Some vitamins and some herbal supplements tend to play with the results. We’ve had a lot of probationers who will, “I’m going to go to GNC and take this cleanse.”
Most of Those Substances Can Now Be Detected
When we run our drug tests, it includes the test to determine if the urine was altered in any way, so if someone tried to drink too much water to try to flush out their system or they took one of those herbal combinations, now we can start to detect those things.
Maybe it will say they were negative, but it’s showing us that they’re trying to alter it in some way, so it makes us more aware to what they’re doing.
The Drug Screening Tests Can Test for Levels of Marijuana in the System
Interviewer: What do you do if someone ingests marijuana? That chemical seems to last in the body quite a long time?
Since the Presence of Marijuana Decreases Gradually, If Your Levels of Marijuana Are Decreasing Weekly, You Won’t Violate Your Probation
Adam: We test for levels. If someone tests positive for marijuana and they’re a chronic smoker, we will test them on a regular basis, and as long as their levels are decreasing then they’re fine.

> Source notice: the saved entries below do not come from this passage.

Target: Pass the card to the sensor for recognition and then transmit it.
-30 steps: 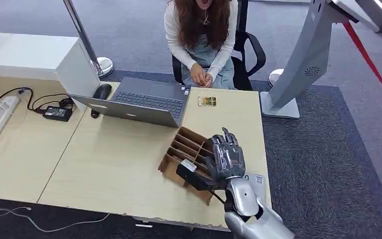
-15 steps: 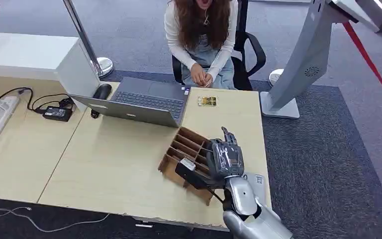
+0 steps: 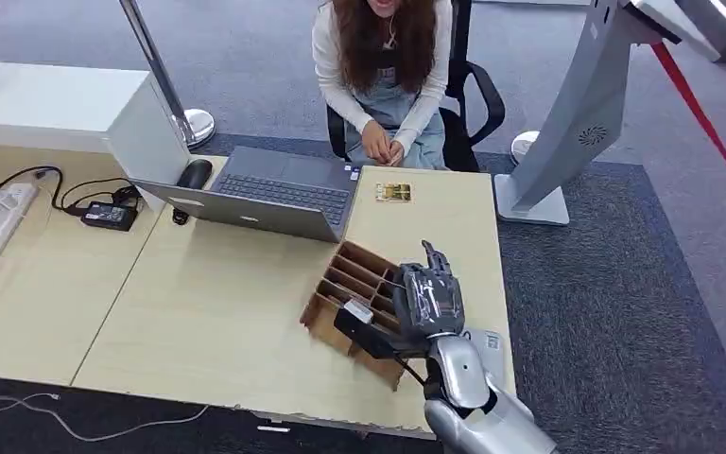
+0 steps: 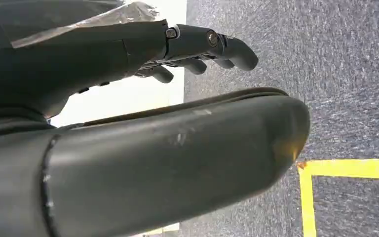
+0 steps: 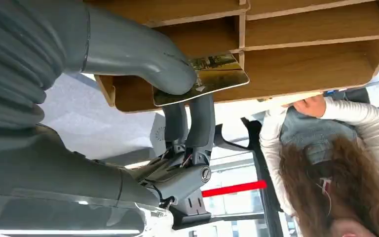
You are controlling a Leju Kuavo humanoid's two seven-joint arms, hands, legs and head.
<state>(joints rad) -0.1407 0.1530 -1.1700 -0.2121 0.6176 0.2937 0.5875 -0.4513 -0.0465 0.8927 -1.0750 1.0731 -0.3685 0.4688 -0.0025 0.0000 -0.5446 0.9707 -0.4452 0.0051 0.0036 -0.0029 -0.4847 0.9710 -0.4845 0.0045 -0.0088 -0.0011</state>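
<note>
At the lower right of the head view, the right hand [image 3: 427, 301] pinches the card [image 5: 205, 79] between thumb and fingers at the wooden slotted rack [image 3: 359, 284] on the counter [image 3: 217, 303], and the thin grip could let it catch a divider and slip.

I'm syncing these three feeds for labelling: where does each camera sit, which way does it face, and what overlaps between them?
Head view: high on the robot, looking forward and down at the table; the right hand comes in from below, over the wooden organizer.
Left wrist view: behind the left hand, looking at grey carpet with a yellow line.
Right wrist view: behind the right hand, turned, facing the organizer; it pinches the card.
Shared: head and right wrist views both show the right hand, the organizer and the seated person.
</note>
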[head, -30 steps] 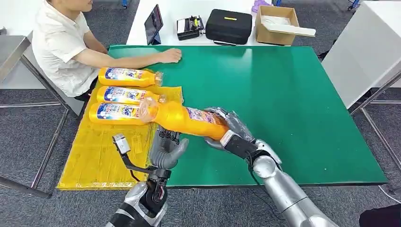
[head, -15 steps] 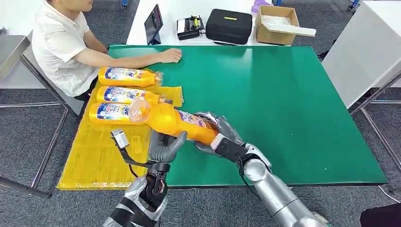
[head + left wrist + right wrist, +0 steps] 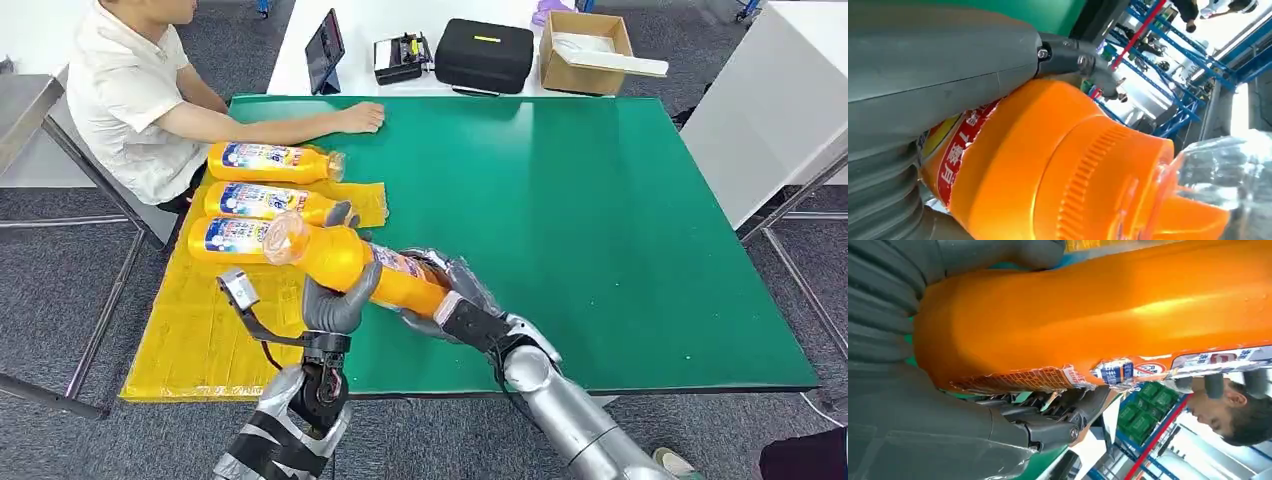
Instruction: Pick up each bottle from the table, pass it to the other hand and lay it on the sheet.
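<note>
Four orange bottles are in the scene. Three of them (image 3: 268,161) (image 3: 265,201) (image 3: 232,239) lie on their sides in a row on the yellow sheet (image 3: 205,320), which covers the near left part of the green table (image 3: 600,220) and hangs over its left edge. Their caps point right.

The fourth bottle (image 3: 355,265) is held in the air above the sheet's right edge, lying nearly level, its clear cap end pointing far left. Both robot hands are on it. The right hand (image 3: 447,290) wraps its fingers around the base end. The left hand (image 3: 335,303) comes up from below and closes around the body near the neck; the left wrist view shows its thumb (image 3: 938,65) pressed along the orange shoulder (image 3: 1048,165).

A seated person (image 3: 125,95) at the far left rests a forearm on the table. On a white table beyond stand a tablet (image 3: 325,50), a black case (image 3: 485,55) and an open cardboard box (image 3: 585,50) with a white object inside that I cannot identify.
</note>
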Action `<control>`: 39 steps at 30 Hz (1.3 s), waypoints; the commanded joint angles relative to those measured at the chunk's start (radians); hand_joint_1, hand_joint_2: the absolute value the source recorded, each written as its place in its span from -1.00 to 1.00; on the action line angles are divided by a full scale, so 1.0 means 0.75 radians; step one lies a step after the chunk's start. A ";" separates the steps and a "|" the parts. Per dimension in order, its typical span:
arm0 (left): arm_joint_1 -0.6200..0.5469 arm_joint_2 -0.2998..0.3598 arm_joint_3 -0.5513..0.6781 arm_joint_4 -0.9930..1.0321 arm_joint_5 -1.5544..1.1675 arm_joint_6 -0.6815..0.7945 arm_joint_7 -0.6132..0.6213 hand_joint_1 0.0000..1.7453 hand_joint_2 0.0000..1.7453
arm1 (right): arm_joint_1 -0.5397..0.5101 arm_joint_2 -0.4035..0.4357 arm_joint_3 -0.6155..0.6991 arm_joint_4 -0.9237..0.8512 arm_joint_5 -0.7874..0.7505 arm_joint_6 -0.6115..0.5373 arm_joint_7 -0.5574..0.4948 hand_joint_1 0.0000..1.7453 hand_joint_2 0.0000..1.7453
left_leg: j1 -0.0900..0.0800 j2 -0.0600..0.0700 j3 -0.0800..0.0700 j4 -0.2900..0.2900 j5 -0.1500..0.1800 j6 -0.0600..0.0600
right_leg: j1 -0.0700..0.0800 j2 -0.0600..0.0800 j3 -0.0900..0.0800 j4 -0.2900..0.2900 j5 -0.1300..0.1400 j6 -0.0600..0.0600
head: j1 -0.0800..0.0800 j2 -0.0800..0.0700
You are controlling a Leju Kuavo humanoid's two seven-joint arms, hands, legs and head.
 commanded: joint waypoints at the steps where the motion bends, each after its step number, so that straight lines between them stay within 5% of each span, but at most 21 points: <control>1: -0.053 0.013 -0.004 0.036 0.005 -0.018 0.004 1.00 1.00 | -0.055 0.013 0.057 0.119 -0.003 -0.002 -0.001 1.00 1.00 | 0.003 0.006 0.010 0.002 -0.006 -0.002 | 0.005 0.003 0.010 0.000 -0.003 -0.009 | 0.000 0.000; 12: -0.035 0.025 -0.053 0.004 -0.050 0.034 0.012 1.00 1.00 | -0.002 0.035 -0.072 0.156 -0.100 -0.022 -0.028 1.00 1.00 | 0.001 0.001 0.005 0.000 -0.002 -0.001 | 0.002 -0.001 0.006 -0.001 -0.002 -0.005 | 0.000 0.000; 14: -0.038 0.028 -0.062 0.017 -0.057 0.045 0.017 1.00 1.00 | -0.001 0.053 -0.091 0.160 -0.105 -0.030 -0.032 0.46 1.00 | 0.002 0.002 0.006 0.001 -0.003 -0.001 | 0.003 -0.001 0.006 -0.001 -0.002 -0.006 | 0.001 0.000; 15: -0.035 0.029 -0.061 0.019 -0.057 0.045 0.017 1.00 1.00 | -0.001 0.055 -0.090 0.160 -0.105 -0.030 -0.032 0.46 1.00 | 0.001 0.001 0.004 -0.001 -0.001 -0.001 | 0.001 0.000 0.004 -0.001 -0.001 -0.004 | 0.000 0.000; 16: -0.036 0.031 -0.065 0.021 -0.062 0.047 0.018 1.00 1.00 | 0.000 0.056 -0.090 0.160 -0.104 -0.031 -0.031 -0.90 1.00 | 0.003 0.005 0.010 0.001 -0.005 -0.001 | 0.004 0.001 0.011 -0.001 -0.004 -0.009 | 0.000 0.000; 17: -0.042 0.039 -0.080 0.027 -0.096 0.069 0.020 1.00 1.00 | 0.003 0.054 -0.086 0.163 -0.110 -0.014 -0.036 -1.00 1.00 | 0.001 0.002 0.004 -0.001 -0.001 -0.001 | 0.002 0.001 0.004 -0.001 -0.001 -0.004 | 0.000 0.000; 22: -0.038 0.053 -0.104 0.007 -0.217 0.179 -0.017 1.00 1.00 | 0.033 0.068 -0.114 0.177 -0.121 -0.039 -0.048 -1.00 1.00 | 0.002 0.002 0.008 0.000 -0.003 -0.001 | 0.003 -0.001 0.009 -0.002 -0.003 -0.007 | 0.001 0.000; 25: -0.002 0.100 -0.144 -0.090 -0.428 0.315 -0.028 1.00 1.00 | 0.064 0.089 -0.161 0.155 0.003 -0.276 -0.063 -1.00 1.00 | 0.001 0.003 0.006 -0.001 -0.003 -0.001 | 0.002 0.001 0.006 -0.002 -0.002 -0.005 | 0.001 0.000; 28: 0.010 0.111 -0.140 -0.112 -0.434 0.315 -0.025 1.00 1.00 | 0.064 0.091 -0.165 0.149 0.002 -0.276 -0.063 -1.00 1.00 | 0.003 0.008 0.012 0.001 -0.007 -0.002 | 0.005 0.004 0.011 -0.001 -0.004 -0.010 | 0.000 0.000; 32: 0.046 0.145 -0.143 -0.216 -0.561 0.335 0.005 1.00 1.00 | 0.042 0.056 -0.151 0.185 0.423 -0.754 -0.001 -1.00 1.00 | 0.003 0.009 0.011 0.000 -0.006 -0.002 | 0.004 0.005 0.010 -0.002 -0.003 -0.009 | 0.000 0.000; 39: 0.060 0.141 -0.129 -0.238 -0.577 0.333 0.023 1.00 1.00 | 0.030 0.058 -0.166 0.226 0.422 -0.757 -0.027 -1.00 1.00 | 0.001 0.005 0.007 0.000 -0.004 -0.001 | 0.002 0.003 0.007 -0.002 -0.002 -0.006 | 0.001 0.000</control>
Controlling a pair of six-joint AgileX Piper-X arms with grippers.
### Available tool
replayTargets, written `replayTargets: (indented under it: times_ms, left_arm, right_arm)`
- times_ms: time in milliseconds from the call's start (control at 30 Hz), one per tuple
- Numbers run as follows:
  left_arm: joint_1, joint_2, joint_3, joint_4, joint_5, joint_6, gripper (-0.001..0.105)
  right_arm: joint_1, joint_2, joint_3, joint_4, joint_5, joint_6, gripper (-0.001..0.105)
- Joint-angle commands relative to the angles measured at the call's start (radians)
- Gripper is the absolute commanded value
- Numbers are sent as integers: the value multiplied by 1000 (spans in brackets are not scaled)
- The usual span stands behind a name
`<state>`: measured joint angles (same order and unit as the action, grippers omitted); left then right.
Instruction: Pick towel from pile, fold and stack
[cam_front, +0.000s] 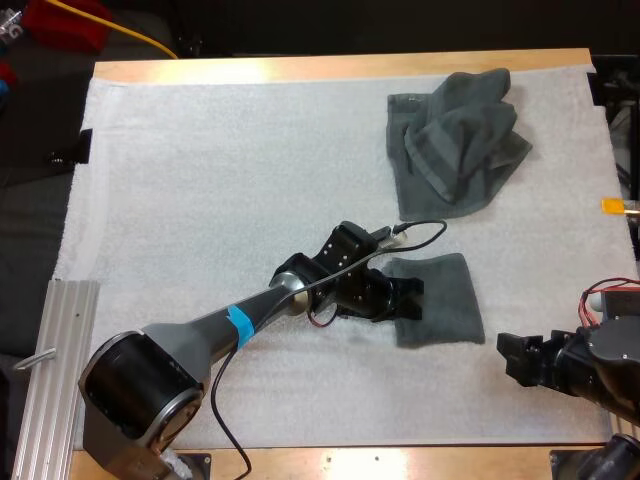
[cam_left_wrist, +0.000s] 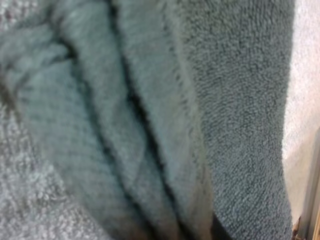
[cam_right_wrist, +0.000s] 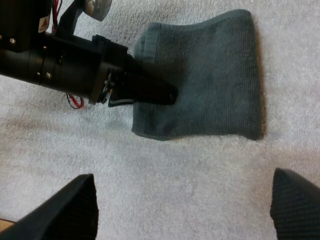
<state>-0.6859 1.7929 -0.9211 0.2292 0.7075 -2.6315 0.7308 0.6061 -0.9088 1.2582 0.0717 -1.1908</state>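
A small folded dark grey-green towel lies flat on the white mat, right of centre. My left gripper reaches from the lower left to the towel's left edge and is shut on that edge. In the right wrist view a black finger lies over the folded towel at that edge, where the left gripper grips. In the left wrist view, folds of the towel sit very close. A crumpled towel lies at the far right. My right gripper hovers open near the front right, its fingers wide apart, clear of the towel.
The white mat covers most of the wooden table. An aluminium rail stands along the front left corner. The left arm's body crosses the middle of the mat from the lower left.
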Motion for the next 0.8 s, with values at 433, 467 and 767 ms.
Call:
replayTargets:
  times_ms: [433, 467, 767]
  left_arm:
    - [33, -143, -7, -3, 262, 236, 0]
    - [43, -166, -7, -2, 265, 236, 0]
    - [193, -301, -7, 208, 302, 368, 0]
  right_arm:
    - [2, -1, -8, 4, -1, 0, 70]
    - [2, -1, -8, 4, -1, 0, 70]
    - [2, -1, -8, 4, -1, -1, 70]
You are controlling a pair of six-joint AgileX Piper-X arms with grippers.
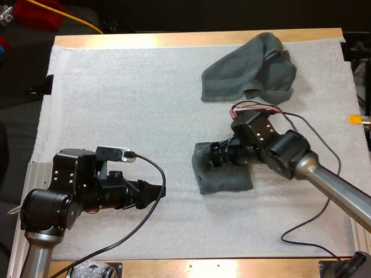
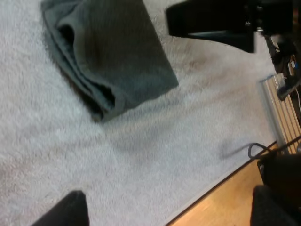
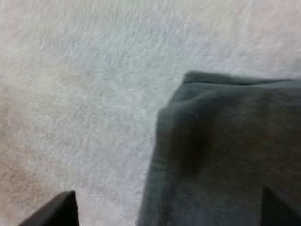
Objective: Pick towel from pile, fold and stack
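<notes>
1. Folded towel [image 1: 226, 176]: dark grey-green, lying flat on the white mat [image 1: 127, 104], right of centre on the near side. Roughly square. Its layered fold edges face my left arm. Its far edge is covered by my right arm, so the long axis is hard to judge.
2. Crumpled towel [image 1: 246, 69]: at the mat's far right, slanting from near-left to far-right, well apart from item 1.
3. Right pincer [image 1: 206, 155]: over item 1's left edge, pointing left. Fingers wide, one above mat, one above cloth, gripping nothing. Contact with the cloth cannot be told.
4. Left pincer [image 1: 155, 194]: near left, pointing right toward item 1 and apart from it. Fingers wide, empty.
5. Bench [image 1: 191, 39]: wooden.
</notes>
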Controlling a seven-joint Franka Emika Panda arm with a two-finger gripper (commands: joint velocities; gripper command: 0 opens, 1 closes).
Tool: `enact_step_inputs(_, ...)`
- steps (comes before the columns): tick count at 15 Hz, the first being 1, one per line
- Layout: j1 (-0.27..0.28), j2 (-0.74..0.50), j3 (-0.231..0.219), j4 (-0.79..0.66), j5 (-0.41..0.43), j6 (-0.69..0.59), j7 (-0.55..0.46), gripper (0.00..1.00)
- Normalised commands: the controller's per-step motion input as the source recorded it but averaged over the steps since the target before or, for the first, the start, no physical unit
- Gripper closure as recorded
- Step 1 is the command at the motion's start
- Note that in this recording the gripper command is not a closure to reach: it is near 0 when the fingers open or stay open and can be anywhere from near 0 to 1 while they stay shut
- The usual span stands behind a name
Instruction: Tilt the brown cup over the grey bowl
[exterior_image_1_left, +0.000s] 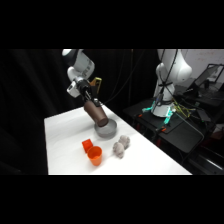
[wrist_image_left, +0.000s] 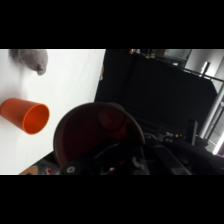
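Black drapes behind everything, with a dark side bench of gear and cables off to the right. White tabletop (exterior_image_1_left: 65, 145) running from upper left toward the lower right, brightly lit against all that dark.

Reaching in from above at upper left: white arm, bent down toward the middle of the tabletop, ending in the claw (exterior_image_1_left: 89, 99). Pinched on the brown cup (exterior_image_1_left: 96, 113) near its upper end, black linkage crowding the bottom of the wrist view. Brown cup tilted steeply, its lower end down and to the right, hanging right over the grey bowl (exterior_image_1_left: 106, 129); touching the bowl or just above it, cannot tell. Seen from the wrist, brown cup (wrist_image_left: 97, 137) filling the lower centre, dark maroon inside, mouth facing the camera.

Grey bowl sitting low and round near the tabletop's far right edge, partly covered by the cup's lower end.

Nearer the front, to the right of the orange pair: lumpy pale grey object (exterior_image_1_left: 120, 147), just in front of the bowl; same lump at the top left corner of the wrist view (wrist_image_left: 31, 59).

Smallest: two orange cups in front of the bowl, one orange cup (exterior_image_1_left: 94, 156) upright with mouth open upward, a second orange cup (exterior_image_1_left: 87, 145) touching it behind. Only one in the wrist view (wrist_image_left: 25, 115), mouth pointing to the right.
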Motion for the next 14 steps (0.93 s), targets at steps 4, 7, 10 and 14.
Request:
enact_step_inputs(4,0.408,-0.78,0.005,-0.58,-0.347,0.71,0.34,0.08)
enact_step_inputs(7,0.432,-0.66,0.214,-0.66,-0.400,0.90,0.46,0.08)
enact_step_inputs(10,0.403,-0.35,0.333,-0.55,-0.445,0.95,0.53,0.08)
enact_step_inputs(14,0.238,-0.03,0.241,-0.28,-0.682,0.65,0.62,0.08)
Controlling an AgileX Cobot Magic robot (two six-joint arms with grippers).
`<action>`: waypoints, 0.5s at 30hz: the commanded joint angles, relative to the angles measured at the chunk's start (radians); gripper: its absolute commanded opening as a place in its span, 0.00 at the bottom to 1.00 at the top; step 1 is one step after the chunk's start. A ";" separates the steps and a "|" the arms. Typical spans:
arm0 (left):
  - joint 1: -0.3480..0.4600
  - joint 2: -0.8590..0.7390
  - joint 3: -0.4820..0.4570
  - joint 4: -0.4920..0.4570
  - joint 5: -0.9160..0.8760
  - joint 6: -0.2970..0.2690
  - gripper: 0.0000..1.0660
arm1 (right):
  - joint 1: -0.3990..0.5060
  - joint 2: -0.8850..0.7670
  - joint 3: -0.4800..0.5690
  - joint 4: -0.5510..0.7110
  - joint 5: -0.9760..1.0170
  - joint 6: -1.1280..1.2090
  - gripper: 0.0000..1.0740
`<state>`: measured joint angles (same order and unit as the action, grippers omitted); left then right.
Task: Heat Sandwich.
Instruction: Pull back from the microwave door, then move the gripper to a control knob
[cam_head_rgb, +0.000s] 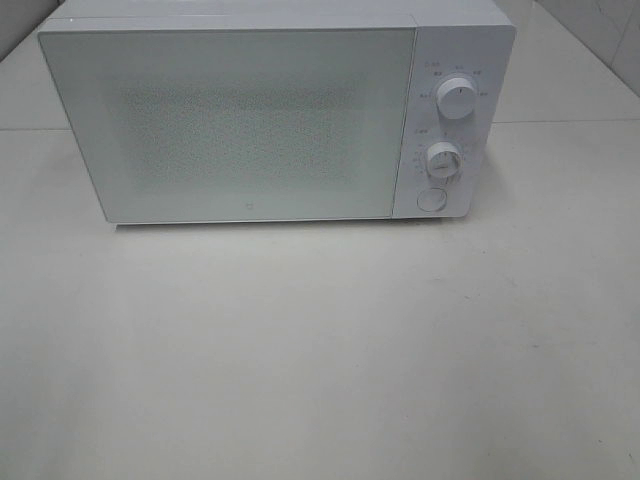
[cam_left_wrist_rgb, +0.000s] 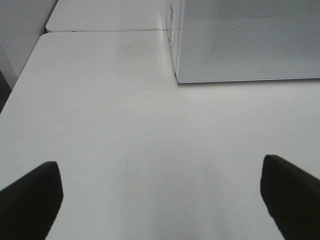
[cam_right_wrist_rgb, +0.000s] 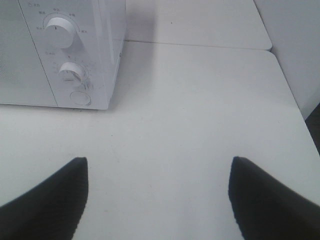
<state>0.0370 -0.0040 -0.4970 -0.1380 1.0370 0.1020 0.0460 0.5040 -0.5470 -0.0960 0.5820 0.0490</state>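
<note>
On the desk (cam_head_rgb: 320, 360) stood a microwave (cam_head_rgb: 240, 125), door shut. Both the left jaws and the right jaws gaped wide above the desk near it, gripping nothing. The sandwich was out of sight, so its place relative to them could not be told.

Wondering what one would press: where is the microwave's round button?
In the high view, the round button sits at the bottom of the microwave's right-hand control panel, just below the lower knob.
</note>
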 joint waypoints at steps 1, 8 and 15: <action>0.001 -0.024 0.001 0.002 0.000 -0.008 0.97 | -0.006 0.041 0.000 0.003 -0.061 0.001 0.71; 0.001 -0.024 0.001 0.002 0.000 -0.008 0.97 | -0.006 0.191 0.000 0.003 -0.208 0.001 0.71; 0.001 -0.024 0.001 0.002 0.000 -0.008 0.97 | -0.006 0.304 0.000 0.003 -0.350 0.008 0.71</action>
<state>0.0370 -0.0040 -0.4970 -0.1380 1.0370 0.1020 0.0460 0.7930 -0.5470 -0.0950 0.2800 0.0510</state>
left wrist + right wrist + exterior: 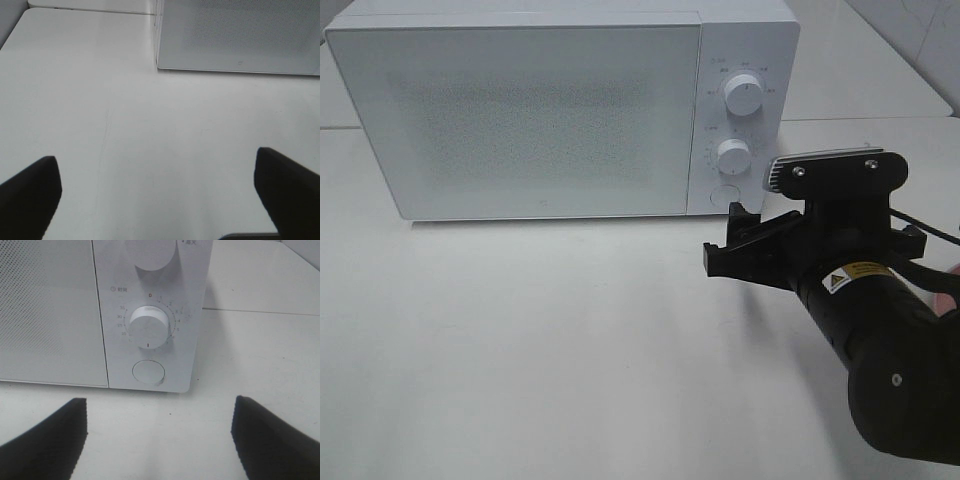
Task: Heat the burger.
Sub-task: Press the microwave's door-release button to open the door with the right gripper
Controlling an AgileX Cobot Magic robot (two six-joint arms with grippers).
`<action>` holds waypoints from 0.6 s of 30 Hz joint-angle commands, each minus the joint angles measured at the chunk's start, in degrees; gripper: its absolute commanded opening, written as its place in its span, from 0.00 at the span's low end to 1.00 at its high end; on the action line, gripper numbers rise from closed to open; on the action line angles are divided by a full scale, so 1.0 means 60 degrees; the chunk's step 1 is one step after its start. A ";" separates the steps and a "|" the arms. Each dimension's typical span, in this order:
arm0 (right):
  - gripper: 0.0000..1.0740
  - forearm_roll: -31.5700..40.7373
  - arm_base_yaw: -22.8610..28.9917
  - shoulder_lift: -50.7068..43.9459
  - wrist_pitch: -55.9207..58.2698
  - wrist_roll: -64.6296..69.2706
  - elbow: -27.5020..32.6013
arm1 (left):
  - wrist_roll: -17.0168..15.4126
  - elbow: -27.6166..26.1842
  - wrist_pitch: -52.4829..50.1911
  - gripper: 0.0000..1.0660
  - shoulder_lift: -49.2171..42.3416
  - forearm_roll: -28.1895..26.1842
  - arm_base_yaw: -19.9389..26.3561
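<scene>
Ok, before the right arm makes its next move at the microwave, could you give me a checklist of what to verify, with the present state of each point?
1. Microwave door shut: ok.
2. Right gripper open, holding nothing: ok.
3. Right gripper faces the control panel, with the round button straight ahead and not touched: ok.
4. Timer knob setting: cannot tell.
5. Burger behind that door: cannot tell; no view shows it.
6. Left gripper open and empty, over the table: ok.
</scene>
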 commanded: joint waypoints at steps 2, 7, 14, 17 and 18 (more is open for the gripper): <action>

f I told somebody on the first of the month, “You’re positive. We’re going to test you every week. As long as your levels are going down, you’re fine. You should be clean within 30 to 35 days.” That generally works.
If we have a probationer that takes 60 days to clean out, we know they’re still using, generally. Unless they’re a very overweight person, generally 30 days is the magic number to be clean.
We can monitor the levels on all drugs, not just marijuana to see if it’s going up or down in their system.